The last step should produce a log file in your directory, and a file called paster.pid. The latter has the pid of the process. If it doesn't exist, something has gone wrong with your deployment, check the log files in your directory. If they don't exist, suspect that your webserver either has failed to fire up fastcgi or that apache can't write into your directory!

If you have trouble setting up wsgi and fastcgi, see if you can get the wsgiEnvTest code working. You will need to modify wsgiEnvTest.sh for your python path, possibly your web server user and modify wsgiEnvTest.ini for your wsgi server environment, but you should then be able to point your browser at  http://yourhost/browse, and see the wsgi environment variables!

SELinux

A common problem on modern distributions is running into SELinux. SELinux is a set of kernel-level hooks that allow system policy to be very specific in controlling the behavior of applications - it's commonly used to harden externally accessible services by ensuring that if they are compromised, the harm they can do is strictly limited to the parts of the filesystem (and access to other services) that they're allowed to access by the policy. In practice, this will manifest as bizarre-seeming denials of permission to do things, despite the standard unix permissions appearing to be correct. You can normally check for this more specifically with something like dmesg, which will list errors like:

audit(1177519136.261:269): avc:  denied  { getattr } for  pid=22315 comm="httpd" name="www" dev=sda5 ino=7554543 scontext=root:system_r:httpd_t tcontext=root:object_r:var_t tclass=lnk_file

(note httpd in the above)

Not all distributions will report in the same way - RHEL4 dumps errors to /var/log/messages and console (dmesg), Fedora Core 6 hides them away in /var/log/audit (maybe needs an additional audit daemon running too, not sure).
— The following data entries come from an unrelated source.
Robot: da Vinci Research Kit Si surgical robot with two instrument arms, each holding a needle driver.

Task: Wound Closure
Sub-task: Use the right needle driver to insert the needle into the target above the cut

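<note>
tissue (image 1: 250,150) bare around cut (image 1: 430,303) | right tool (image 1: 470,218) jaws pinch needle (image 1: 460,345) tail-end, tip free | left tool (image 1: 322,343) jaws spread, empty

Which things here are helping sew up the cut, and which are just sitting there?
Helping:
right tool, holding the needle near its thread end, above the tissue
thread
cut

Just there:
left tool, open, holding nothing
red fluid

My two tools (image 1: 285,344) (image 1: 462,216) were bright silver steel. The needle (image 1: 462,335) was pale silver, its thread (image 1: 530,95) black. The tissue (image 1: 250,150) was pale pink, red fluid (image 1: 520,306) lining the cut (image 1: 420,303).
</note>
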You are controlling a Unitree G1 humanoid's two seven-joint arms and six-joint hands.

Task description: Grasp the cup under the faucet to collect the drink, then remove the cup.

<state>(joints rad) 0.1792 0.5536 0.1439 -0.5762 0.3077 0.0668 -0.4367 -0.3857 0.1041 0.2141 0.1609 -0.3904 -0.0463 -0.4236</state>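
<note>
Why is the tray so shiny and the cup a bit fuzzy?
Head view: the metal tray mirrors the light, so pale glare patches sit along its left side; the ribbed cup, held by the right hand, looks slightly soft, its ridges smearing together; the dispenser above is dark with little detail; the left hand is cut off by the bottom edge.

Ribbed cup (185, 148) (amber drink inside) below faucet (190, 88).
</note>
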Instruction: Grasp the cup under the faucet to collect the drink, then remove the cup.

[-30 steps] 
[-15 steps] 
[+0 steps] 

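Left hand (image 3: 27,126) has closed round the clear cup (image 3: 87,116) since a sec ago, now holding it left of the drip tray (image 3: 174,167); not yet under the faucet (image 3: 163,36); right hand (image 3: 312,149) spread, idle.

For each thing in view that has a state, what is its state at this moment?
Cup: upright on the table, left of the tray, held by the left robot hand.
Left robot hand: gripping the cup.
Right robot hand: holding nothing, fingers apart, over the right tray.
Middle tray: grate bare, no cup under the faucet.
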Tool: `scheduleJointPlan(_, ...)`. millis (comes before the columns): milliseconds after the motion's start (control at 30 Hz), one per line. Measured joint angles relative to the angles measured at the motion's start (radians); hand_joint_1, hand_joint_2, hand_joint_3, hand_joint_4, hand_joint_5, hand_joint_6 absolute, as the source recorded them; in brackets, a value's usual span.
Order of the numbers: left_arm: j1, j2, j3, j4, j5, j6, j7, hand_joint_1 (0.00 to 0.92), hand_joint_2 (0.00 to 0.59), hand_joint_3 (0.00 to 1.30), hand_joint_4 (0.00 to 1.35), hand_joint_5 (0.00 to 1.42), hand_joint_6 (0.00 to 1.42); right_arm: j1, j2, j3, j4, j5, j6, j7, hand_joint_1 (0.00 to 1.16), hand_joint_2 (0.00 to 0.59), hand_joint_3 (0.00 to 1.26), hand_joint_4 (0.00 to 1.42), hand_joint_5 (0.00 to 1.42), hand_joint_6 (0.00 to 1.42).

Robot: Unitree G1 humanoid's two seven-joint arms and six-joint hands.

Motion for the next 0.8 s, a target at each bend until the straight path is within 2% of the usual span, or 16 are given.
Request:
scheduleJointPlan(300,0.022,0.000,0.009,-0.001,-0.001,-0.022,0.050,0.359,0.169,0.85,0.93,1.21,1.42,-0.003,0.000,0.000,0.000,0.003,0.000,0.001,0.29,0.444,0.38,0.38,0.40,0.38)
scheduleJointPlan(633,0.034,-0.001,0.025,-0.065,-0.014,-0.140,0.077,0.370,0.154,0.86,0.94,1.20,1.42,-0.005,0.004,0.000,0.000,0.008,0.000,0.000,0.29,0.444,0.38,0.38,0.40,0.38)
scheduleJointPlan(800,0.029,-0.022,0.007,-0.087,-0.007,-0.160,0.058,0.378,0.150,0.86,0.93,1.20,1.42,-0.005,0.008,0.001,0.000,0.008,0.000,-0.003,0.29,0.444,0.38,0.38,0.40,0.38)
A typical response to SELinux is to turn it off (or switch to permissive rather than enforcing mode - this just warns but doesn't block). The "correct" fixes are either to arrange things to match the expectations of your policy (e.g. put webserver files in specific locations, marked with correct security contexts) or, if necessary, to write additional policy rules within the framework your distribution has provided that allow the specific actions you wish to do.

To test if SELinux is definitely enabled, run sestatus (as root) or cat /selinux/enforce (1 = active and enforcing). To disable it is distribution specific (RHEL & FC: run system-config-securitylevel, go to SELinux tab). To find out what you should be doing re: system policy is also system specific, but some good documents are:

(mggr) Speaking as someone with a fair degree of SELinux experience, it's pretty hard going ;) This is something we should probably resolve at a distribution level and include instructions as needed (possibly just saying "mail us if you figure it out ;)").